Bu fikrin kimin ve ne zaman ortaya çıktığı belli değil ancak bu köprü yapım geleneği yüzyıllardır nesilden nesile aktarılarak günümüzde halen sürmeye devam ediyor. On yıllar içerisinde kökler köprünün diğer tarafında ulaştığında yeniden toprakla birleşiyor ve köprü tamamlanmış oluyor.
Köprü kullanıma hazır olduğunda uzunluğu 30 metreye ulaşabiliyor. Oldukça dayanıklı olan bu köprüler tek bir seferde üzerinde 50’den fazla insanı taşıyabiliyor. Bu köprülerin gücü yaşamalarından geliyor elbette.

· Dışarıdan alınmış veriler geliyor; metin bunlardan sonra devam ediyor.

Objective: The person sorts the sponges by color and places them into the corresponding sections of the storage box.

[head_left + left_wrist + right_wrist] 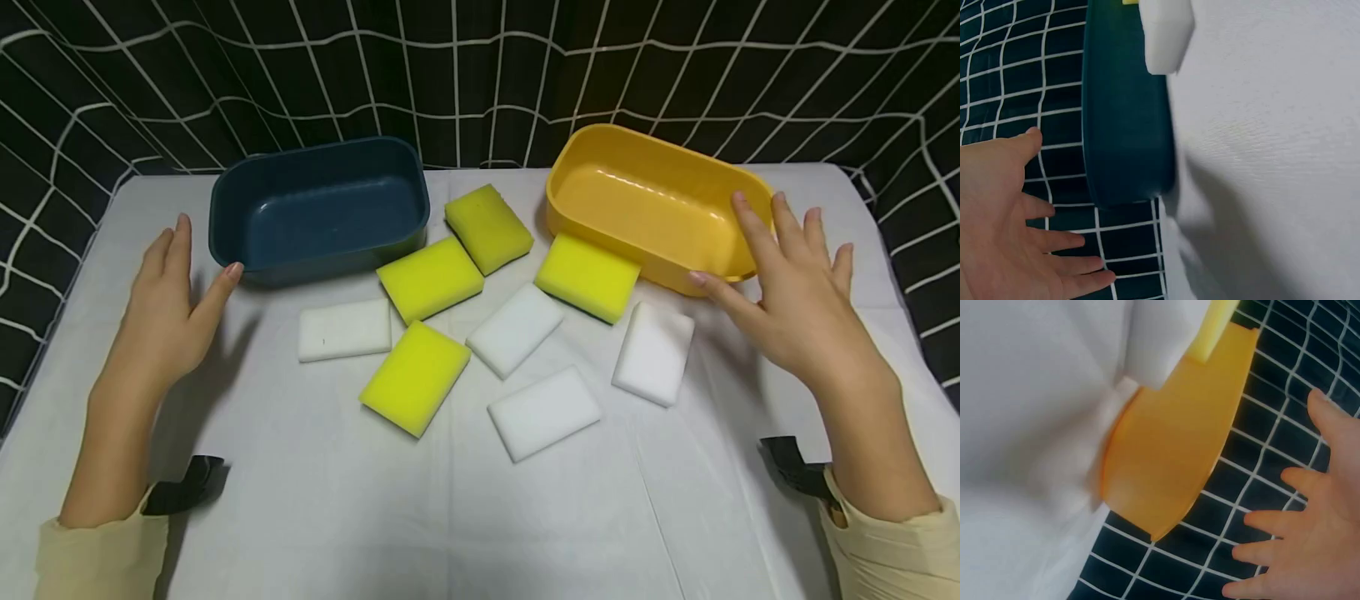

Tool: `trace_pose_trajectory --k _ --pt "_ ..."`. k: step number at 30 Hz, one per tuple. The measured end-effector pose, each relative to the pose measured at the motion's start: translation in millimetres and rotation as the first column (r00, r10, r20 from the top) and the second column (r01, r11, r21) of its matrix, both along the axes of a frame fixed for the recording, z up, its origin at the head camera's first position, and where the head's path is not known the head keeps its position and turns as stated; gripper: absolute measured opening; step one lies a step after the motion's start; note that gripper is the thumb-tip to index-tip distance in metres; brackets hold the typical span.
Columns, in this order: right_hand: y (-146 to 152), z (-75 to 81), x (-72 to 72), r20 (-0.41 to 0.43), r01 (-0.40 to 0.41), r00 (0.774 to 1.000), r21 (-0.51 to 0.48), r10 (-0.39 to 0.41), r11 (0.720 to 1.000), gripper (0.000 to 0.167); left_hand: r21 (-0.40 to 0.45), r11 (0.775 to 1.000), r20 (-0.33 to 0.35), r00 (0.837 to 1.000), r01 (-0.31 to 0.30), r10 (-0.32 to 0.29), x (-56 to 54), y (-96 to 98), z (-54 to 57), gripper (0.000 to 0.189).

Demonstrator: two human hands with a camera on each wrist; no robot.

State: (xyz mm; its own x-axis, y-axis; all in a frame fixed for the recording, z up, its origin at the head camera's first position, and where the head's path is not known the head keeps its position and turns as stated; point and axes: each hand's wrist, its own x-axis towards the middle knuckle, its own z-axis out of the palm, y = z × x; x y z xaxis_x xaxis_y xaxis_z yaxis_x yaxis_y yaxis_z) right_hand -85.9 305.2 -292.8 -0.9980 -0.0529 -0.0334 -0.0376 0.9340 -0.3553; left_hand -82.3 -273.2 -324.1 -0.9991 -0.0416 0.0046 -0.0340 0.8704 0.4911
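My left hand [168, 312], fingers straight and thumb out, is near the left end of a dark blue bin [322, 265]. With its fingers spread, my right hand [802, 292] hovers by the right end of a yellow bin [600, 237]; whether it touches the rim I cannot tell. Neither hand holds anything. Several yellow sponges with dark undersides lie between the bins, one sponge [588, 277] against the yellow bin and another sponge [416, 379] nearer me. Several white sponges lie around them, including one white sponge [345, 330] at left and another white sponge [654, 354] at right.
A white cloth [337, 517] covers the table. Behind it and at both sides hangs a black curtain [480, 75] with a white grid. Both bins stand along the table's back edge. Black straps with mounts sit at both wrists.
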Motion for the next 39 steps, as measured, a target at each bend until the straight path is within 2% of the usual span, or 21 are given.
trace_pose_trajectory --k 7,12,20,28,32,39 --pt "-7.6 7.4 -1.9 -0.015 -0.068 0.998 -0.048 0.067 0.997 0.087 0.035 0.999 -0.004 1.0 0.015 -0.015 -7.1 0.4 2.7 0.087" --pt "-17.5 12.2 -6.2 -0.043 -0.09 0.995 -0.062 0.087 0.994 0.086 0.04 0.999 0.011 1.0 0.018 -0.019 -13.7 0.6 3.0 0.087" --pt "-34.5 17.9 -12.7 -0.07 -0.138 0.989 -0.088 0.132 0.987 0.088 0.069 0.998 0.027 1.0 -0.013 0.011 -22.7 1.3 2.1 0.081" --pt "-50.5 28.0 -22.7 -0.102 -0.231 0.97 -0.117 0.219 0.966 0.087 0.178 0.981 0.06 0.996 -0.073 0.064 -30.6 2.5 -1.7 0.076" --pt "-59.2 32.0 -27.5 -0.088 -0.258 0.965 -0.144 0.247 0.955 0.088 0.25 0.96 0.073 0.991 -0.127 0.112 -31.4 2.3 -2.1 0.072" --pt "-68.4 31.9 -32.1 -0.055 -0.298 0.955 -0.169 0.293 0.939 0.085 0.447 0.873 0.117 0.98 -0.196 0.16 -32.3 -3.4 -3.0 0.061"
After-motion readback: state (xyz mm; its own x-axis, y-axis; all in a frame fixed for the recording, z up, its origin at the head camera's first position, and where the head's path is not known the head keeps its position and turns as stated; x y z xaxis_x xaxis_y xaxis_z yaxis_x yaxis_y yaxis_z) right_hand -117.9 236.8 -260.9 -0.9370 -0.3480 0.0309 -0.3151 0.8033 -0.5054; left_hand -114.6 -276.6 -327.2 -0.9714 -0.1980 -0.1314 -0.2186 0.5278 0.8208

Kök köprüler 400-600 yıl ayakta kalarak kabilenin gelecek nesillerinin de onlardan faydalanmasına imkan tanıyorlar. Öyle ki köyün etrafında yaklaşık 500 yaşında ağaç köprüler halen aktif olarak kullanılmakta. Yazıda bahsedilen zaman dilimleri kulağınıza çok uzun gelebilir ama unutmayalım doğanın acelesi yok, acelesi olan insan.
Bu arada bölgeye yolculuk yapmayı düşünenlere küçük bir hatırlatma. Mawsynram ve Dawki kasabaları arasındaki tüm vadilerde bulunabilen düzinelerce köprü olmasına rağmen, bunlardan birkaçına kolayca erişilebilir veya yakınlarda turistik tesisler bulunur.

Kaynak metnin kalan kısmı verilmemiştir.